Senate sends amended $7.4 billion budget proposal to House

A $7.4 billion budget that would increase state government spending by 4.8 percent in the upcoming fiscal year cleared the New Mexico Senate along a mostly party-line vote Wednesday after an hourslong debate riddled with political potshots and last-minute amendments. “Not everybody’s going to like what’s in the budget,” said Sen. George Muñoz, a Gallup […]

Senate sends amended $7.4 billion budget proposal to House

A $7.4 billion budget that would increase state government spending by 4.8 percent in the upcoming fiscal year cleared the New Mexico Senate along a mostly party-line vote Wednesday after an hourslong debate riddled with political potshots and last-minute amendments.

“Not everybody’s going to like what’s in the budget,” said Sen. George Muñoz, a Gallup Democrat who is the Senate Finance Committee chairman. “Not everybody can get everything they want, but we can try.”

The proposed budget calls for $3.35 billion in public education spending, a 5.8 percent increase; $300 million for road projects around the state; $200 million in pandemic recovery grants for businesses; and $34 million to help shore up the pension fund for the state’s educators. The proposal also includes about $64 million for a 1.5 percent cost-of-living adjustment for all state government, public school and higher education employees.

The spending plan passed on a 29-13 vote. Two Republicans, Sen. Steve Neville of Farmington and Sen. Pat Woods of Broadview, joined with Democrats in voting to support an amended version of House Bill 2, known as the General Appropriation Act of 2021.

Sen. Bill Sharer, R-Farmington, called the spending plan “bloated.”

Sen. Bill Burt, R-Alamogordo, cautioned against an increase in spending amid the ongoing economic uncertainty of the coronavirus pandemic.

“I’ll remind this body that just a year or so ago, we built a budget about the same amount and then we had to have a special session … to shore up the budget,” he said. “I think we spent about half the reserves, about $800 million, and y’all correct me if I’m wrong, but that’s a lot of money. Currently, our reserves at this level are $1.76 billion. If we have another downturn like that, that’s going to be a little tough.”

Lawmakers on both sides of the aisle introduced a string of amendments.

Republicans’ amendments ranged from prohibiting the use of taxpayer funds to pay for abortions to reducing the governor’s contingency fund allocation from $96,000 to $72,000.

“Maybe it gets spent the right way this time,” Sen. Craig Brandt, R-Rio Rancho, said, referring to revelations that a staffer in Gov. Michelle Lujan Grisham’s office purchased alcohol and other pricey grocery items for the governor’s mansion.

Sen. Antoinette Sedillo Lopez, D-Albuquerque, who is seeking the Democratic nomination for the 1st Congressional District seat, proposed two amendments. One proposed doubling the cost-of-living adjustment for state workers to 3 percent; the other proposed raising the wages of any state government employee who makes less than $15 an hour to at least $15.

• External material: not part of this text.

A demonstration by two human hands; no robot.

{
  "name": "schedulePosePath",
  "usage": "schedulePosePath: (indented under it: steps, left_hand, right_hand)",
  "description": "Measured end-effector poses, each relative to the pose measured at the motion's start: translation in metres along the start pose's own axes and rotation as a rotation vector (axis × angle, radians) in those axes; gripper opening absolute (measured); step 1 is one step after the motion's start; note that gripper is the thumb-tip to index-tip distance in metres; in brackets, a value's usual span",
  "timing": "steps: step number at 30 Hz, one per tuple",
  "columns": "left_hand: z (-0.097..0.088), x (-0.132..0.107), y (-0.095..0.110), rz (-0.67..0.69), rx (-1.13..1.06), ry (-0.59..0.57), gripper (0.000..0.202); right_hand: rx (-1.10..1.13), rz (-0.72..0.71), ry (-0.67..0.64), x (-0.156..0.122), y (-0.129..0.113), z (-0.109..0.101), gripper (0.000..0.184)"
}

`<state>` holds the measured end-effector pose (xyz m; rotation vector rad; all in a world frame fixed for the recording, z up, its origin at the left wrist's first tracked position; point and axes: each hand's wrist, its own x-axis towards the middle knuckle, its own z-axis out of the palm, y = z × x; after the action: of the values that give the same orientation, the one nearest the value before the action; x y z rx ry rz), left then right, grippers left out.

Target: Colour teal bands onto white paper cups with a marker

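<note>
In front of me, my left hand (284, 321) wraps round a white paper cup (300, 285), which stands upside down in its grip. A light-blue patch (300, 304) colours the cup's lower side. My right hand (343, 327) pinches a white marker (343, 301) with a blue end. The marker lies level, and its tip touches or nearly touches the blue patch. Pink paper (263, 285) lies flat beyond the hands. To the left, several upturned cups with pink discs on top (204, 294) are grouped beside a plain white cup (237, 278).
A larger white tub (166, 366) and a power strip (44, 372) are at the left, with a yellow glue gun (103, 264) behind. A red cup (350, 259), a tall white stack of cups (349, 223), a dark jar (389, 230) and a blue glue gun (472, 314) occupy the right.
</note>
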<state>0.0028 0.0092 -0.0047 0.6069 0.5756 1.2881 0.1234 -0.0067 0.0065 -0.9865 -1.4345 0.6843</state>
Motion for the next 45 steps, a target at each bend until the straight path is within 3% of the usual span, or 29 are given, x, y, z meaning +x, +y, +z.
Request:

“There’s a difference between building policy to work for working people and simply making a political point,” Sen. Jacob Candelaria, D-Albuquerque, said after Sedillo Lopez proposed giving state workers a bigger raise. “The budget before you does real substantial good for working people.”

Candelaria later tweeted, “The [Sedillo Lopez] for Congress portion of the debate on HB2 has ended. Sad when the struggles of working people is co-opted for a political talking point on the campaign trail.”

Consideration of the proposed budget for the fiscal year starting July 1 immediately got off to a tense start when Sen. Craig Brandt, R-Rio Rancho, asked for the 222-page bill to be read aloud in its entirety.

Brandt said he didn’t find the budget online when he went to read it Tuesday and that he “finally” got the chance to read it Tuesday night.

“It’s actually very boring reading, and maybe I’m one of the only people that read it, but I do,” he said. “But the late hour we got out of here last night and with the morning I had to get in here for committee, I haven’t had even an hour to read the budget, let alone the three or four hours that it takes me.”

His request triggered a snappy exchange.

“If the good senator wants the bill read, then I would ask by unanimous consent … that him and the reader go read that in the corner,” Muñoz said.

That prompted Candelaria, also a member of the Senate Finance Committee, to propose a substitute motion to require Brandt to read the bill.

“Let’s start,” Brandt shot back. “I read really nice and slow, too.”

The Senate put the budget bill on hold to give Brandt time to review the document.